START Recorded information

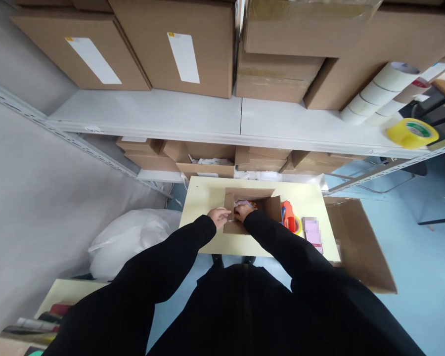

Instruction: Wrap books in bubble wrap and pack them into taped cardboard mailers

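Observation:
A small open cardboard box (250,190) stands on a pale yellow table with its flaps raised. Inside it lie some colourful packets (251,203), partly covered by my right hand. My left hand (219,216) is at the box's left side, fingers stretched out toward the left flap. Reaching down into the box, my right hand (242,211) has its fingers bent and pressed together near the left wall. What those fingers hold, if anything, is hidden. Just right of the box is an orange-red tape dispenser (288,216) with a yellow-rimmed tape roll.
A phone (312,235) lies on the table's (200,198) right part. A large open carton (359,242) stands on the floor to the right, a white plastic bag (133,240) to the left. Ahead, a metal shelf (193,116) carries cartons, stacked label rolls (374,94) and yellow tape (411,133).

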The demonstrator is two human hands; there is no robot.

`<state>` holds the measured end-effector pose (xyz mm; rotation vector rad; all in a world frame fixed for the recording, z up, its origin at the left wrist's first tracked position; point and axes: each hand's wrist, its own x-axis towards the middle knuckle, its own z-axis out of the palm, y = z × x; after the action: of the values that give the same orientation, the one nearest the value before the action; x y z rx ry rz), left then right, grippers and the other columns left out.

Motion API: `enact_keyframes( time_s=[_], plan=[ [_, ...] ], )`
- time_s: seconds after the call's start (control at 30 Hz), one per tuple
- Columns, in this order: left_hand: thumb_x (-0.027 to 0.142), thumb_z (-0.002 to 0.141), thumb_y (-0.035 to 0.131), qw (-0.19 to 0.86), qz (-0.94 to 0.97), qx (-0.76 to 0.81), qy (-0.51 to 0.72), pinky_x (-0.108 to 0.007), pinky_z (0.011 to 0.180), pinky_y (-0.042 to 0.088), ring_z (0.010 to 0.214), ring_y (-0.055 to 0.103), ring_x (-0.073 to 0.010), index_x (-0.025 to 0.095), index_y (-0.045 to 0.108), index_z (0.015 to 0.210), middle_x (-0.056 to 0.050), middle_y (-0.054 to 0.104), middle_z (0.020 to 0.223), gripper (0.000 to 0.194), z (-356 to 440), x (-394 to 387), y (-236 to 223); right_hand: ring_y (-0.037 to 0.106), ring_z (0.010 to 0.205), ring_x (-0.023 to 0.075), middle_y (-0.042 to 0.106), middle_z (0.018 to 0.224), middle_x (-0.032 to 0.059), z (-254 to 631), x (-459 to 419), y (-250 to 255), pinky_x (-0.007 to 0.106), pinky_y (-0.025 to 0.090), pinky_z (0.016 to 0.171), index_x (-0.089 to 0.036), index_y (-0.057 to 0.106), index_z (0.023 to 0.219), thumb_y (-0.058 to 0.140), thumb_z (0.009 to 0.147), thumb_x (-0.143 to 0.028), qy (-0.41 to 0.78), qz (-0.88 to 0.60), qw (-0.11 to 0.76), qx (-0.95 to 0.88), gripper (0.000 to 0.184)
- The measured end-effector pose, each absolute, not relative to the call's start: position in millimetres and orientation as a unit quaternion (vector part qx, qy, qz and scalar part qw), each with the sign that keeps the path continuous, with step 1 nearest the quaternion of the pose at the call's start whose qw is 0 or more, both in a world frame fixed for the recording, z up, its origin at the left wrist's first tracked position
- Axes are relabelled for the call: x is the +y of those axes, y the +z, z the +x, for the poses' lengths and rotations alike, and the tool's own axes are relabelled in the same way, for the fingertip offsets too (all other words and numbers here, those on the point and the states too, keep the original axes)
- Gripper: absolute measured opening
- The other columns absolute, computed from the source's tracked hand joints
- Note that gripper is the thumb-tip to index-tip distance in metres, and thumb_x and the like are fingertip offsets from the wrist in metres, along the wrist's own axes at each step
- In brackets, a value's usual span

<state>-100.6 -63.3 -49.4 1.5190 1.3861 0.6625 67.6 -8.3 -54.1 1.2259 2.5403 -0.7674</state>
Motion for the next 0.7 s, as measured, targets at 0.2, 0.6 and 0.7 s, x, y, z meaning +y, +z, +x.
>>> enact_keyframes(
  time_s=[0.2, 0.6, 0.7],
  plan=[
    [0.017, 0.069, 0.053, 0.267, 0.825, 0.449, 0.215, -0.035, 0.089, 0.042, 0.101, 0.053, -0.0202, 0.019, 0.057, 0.109, -0.008, 0.056, 0.108, 0.041, -106.2, -76.4, -65.0, 0.059, 0.088, 0.0175, 0.066, 0.094, 0.0086, 76.9, -12.7, -62.6, 0.025, 0.043, 0.077, -0.015, 0.066, 0.090, 0.056, 0.076, -0.027, -0.298, 0.444, 0.067, 0.842, 0.020],
    [0.018, 0.072, 0.051, 0.151, 0.893, 0.419, 0.059, -0.037, 0.087, 0.039, 0.094, 0.051, -0.0216, 0.018, 0.058, 0.104, -0.009, 0.056, 0.104, 0.033, -97.9, -62.3, -60.1, 0.060, 0.070, 0.0140, 0.067, 0.078, 0.0018, 86.9, -16.6, -76.9, 0.023, 0.045, 0.062, -0.020, 0.067, 0.086, 0.062, 0.070, -0.024, -0.325, 0.490, 0.007, 0.809, 0.017],
    [0.017, 0.071, 0.053, 0.149, 0.885, 0.439, 0.044, -0.040, 0.091, 0.036, 0.096, 0.051, -0.0223, 0.020, 0.057, 0.102, -0.008, 0.056, 0.104, 0.032, -97.3, -61.9, -60.7, 0.060, 0.070, 0.0152, 0.067, 0.078, 0.0030, 88.7, -15.7, -74.2, 0.025, 0.046, 0.064, -0.020, 0.068, 0.084, 0.062, 0.070, -0.026, -0.312, 0.478, 0.006, 0.821, 0.016]
  ],
)
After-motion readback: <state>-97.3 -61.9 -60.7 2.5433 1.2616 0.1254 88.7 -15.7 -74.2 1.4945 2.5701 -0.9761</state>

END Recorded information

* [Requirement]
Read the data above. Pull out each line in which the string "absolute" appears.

* [Output of the exercise]
- The measured end-effector pose, each absolute, not relative to the call's start: position in millimetres and orientation as a unit quaternion (vector part qx, qy, qz and scalar part qw), each with the sign that keeps the path continuous, with step 1 nearest the quaternion of the pose at the call's start whose qw is 0 or more, both in a world frame fixed for the recording, z up, its origin at the left wrist's first tracked position
- Gripper: absolute measured opening
- The other columns absolute, computed from the source's tracked hand joints

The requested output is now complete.